Six mysteries of Jupiter’s Great Red Spot

NASA has published beautiful new pictures from humanity’s closest meeting with Jupiter’s splendid Great Red Spot. On July 11, the Juno spacecraft flew around 5,600 miles above the swirling maelstrom – so close that we were given an unparalleled view of the 10,000 mile-wide storm.

The pictures, rapidly processed by an army of talented citizen scientists, disclose the spiral of red clouds within the spot and the deep red, central “core” where the winds are the peaceful. We see unbelievable details, including networks of fuzzy clouds, swirls and eddies forming shadows – even fine waves at the edges of the spot.


But despite the fact that the spot is so familiar to most of us, there’s a lot that we still don’t comprehend about it. These new Juno observations may lastly start to undo its mysteries.

1. How long has it been there?

The Great Red Spot is a long-lived, rotating vortex. Even Victorian-era astrophysicists delivered cautiously drawn pictures and explanations of the large red mark on Jupiter’s clouds. But it might have existed for even longer than that. Observations by 17th-century astrophysicists Robert Hooke and Giovanni Cassini propose a similar feature, so it might have been around for nearly four centuries – or longer. But what has kept it going for so many human lifetimes, and why is there no other vortex that comes near to matching it?



2. It’s shrinking, but is it dying?

We’ve known that the spot is lessening for many years, as the size measured by Earth-based and space-based observatories (comprising Hubble) has been pursued over time. Voyager measured a width of 15,534 miles in 1979, but that’s now reduced to as small as 9,942 miles only just wider than the 7,891 miles diameter of the Earth. But the shrinking has been neither constant nor uniform – the spot went through a period of quick shrinkage between 2012 and 2014, but has now seemed to stabilize at the new smaller size. Who knows whether we’ll ever see the death of the spot, or whether it will continue to be an everlasting fixture of Jupiter’s churning atmosphere.


3. What is fueling it?

The Great Red Spot rolls like a ball bearing between two of Jupiter’s prominent bands, whose atmospheric jet streams act as conveyor belts for minor storm clusters, eddies and vortices. Though if these storms are unfortunate enough to meet the Great Red Spot, they are consumed by it. Maybe these smaller vortices deliver the extra energy and angular momentum required (rotational energy locked up in orbital motion and spin) to endure the swirling maelstrom – but we can’t know for sure.
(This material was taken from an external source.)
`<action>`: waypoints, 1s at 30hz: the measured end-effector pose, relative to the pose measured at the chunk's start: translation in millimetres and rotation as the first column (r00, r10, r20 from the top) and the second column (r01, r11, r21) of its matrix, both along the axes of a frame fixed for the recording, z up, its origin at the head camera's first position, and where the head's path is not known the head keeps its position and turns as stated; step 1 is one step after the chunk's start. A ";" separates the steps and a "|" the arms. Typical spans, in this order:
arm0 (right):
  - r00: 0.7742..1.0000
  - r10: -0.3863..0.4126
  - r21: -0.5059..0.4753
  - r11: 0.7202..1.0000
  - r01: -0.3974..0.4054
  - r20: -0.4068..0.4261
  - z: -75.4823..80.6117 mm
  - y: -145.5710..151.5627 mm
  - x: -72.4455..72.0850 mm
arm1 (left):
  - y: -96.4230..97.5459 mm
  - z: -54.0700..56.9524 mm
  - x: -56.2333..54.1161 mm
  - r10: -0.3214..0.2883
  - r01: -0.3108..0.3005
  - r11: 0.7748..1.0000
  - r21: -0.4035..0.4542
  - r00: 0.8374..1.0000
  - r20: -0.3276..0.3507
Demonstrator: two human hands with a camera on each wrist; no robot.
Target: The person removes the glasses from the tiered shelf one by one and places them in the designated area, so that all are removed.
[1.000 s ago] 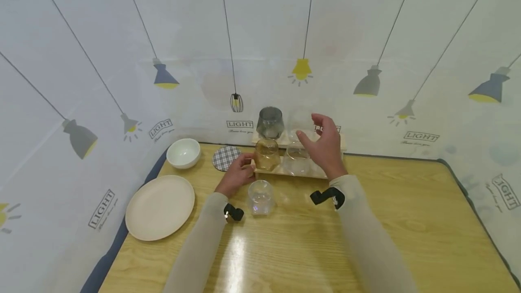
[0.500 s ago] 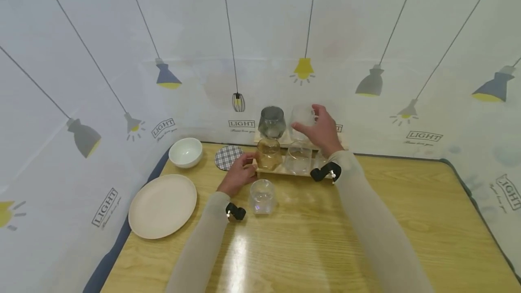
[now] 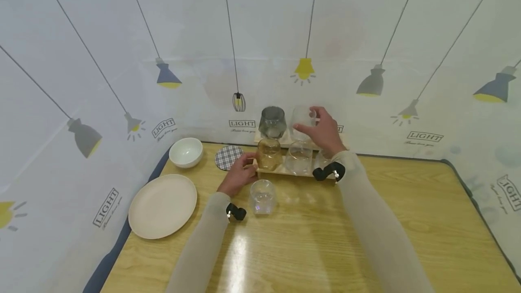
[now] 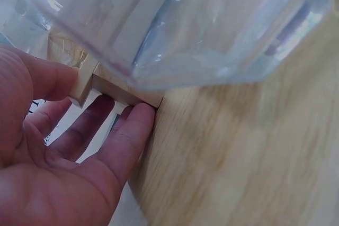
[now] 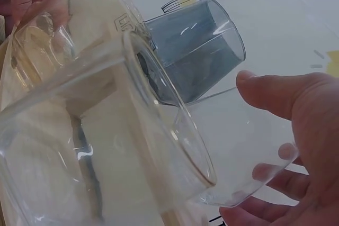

The mix of gases and clouds discovered within the spot also proposes there is a powerful upsurge (known as an upwelling) at the centre, which could be carrying heat upwards to sustain the vortex. The new high-resolution pictures show the core of the storm as a deep red color, with delicate detail that will teach us more about the dynamics within the heart of the spot.
  

4. How deep does it go?

If you were somehow capable of flying a balloon at the edge of the spinning storm, you’d be blown around the vortex in about 3.5 days. Yet, the Great Red Spot is not quite the same as a cyclone: there’s no ocean underneath to sustain the energy of it, and nobody really knows how far down it prolongs into the deep atmosphere. Is it just a feature in the upper clouds? Or could it be deep-rooted, dredging chemicals from Jupiter’s interior, which might clarify why it has been steady for so long. The new pictures, coupled with Juno’s microwave and gravity observations, could disclose, for the first time, how far down that spot really goes.

5. Why is it red?

In spite of decades of planetary exploration, we still don’t know how the gases in Jupiter’s cloud tops react to make the red coloring we see in the spot. For that matter, it’s not continuously red: sometimes it’ll fade to orange, or take on hues of salmon pink or rusty brown. These colors may be linked to sunlight breaking down the chemical bonds of materials dredged up by the upsurge in the storm. These chemically changed species might have compounds of sulphur, phosphorus and hydrocarbons, which could lead to the red colors. Juno’s suite of instruments, combined with these remarkable new pictures, might shed light on this mystery.

At the cloud tops, the Great Red Spot is cold since air is rising within the vortex, growing and cooling down. This cooling causes gases to condense to ices, producing a thick cloud cover high over the storm. Yet thermal infrared imaging discloses that the Great Red Spot has a warm heart. This warm area accords with the deepest red cloud colors shown in the recent images, and perhaps a stagnation of the winds. Is this the core of the vortex, telling us what the storm looks like at depth? If so, what are the temperatures like well below the clouds? Again, Juno’s microwave observations may well reveal the answer.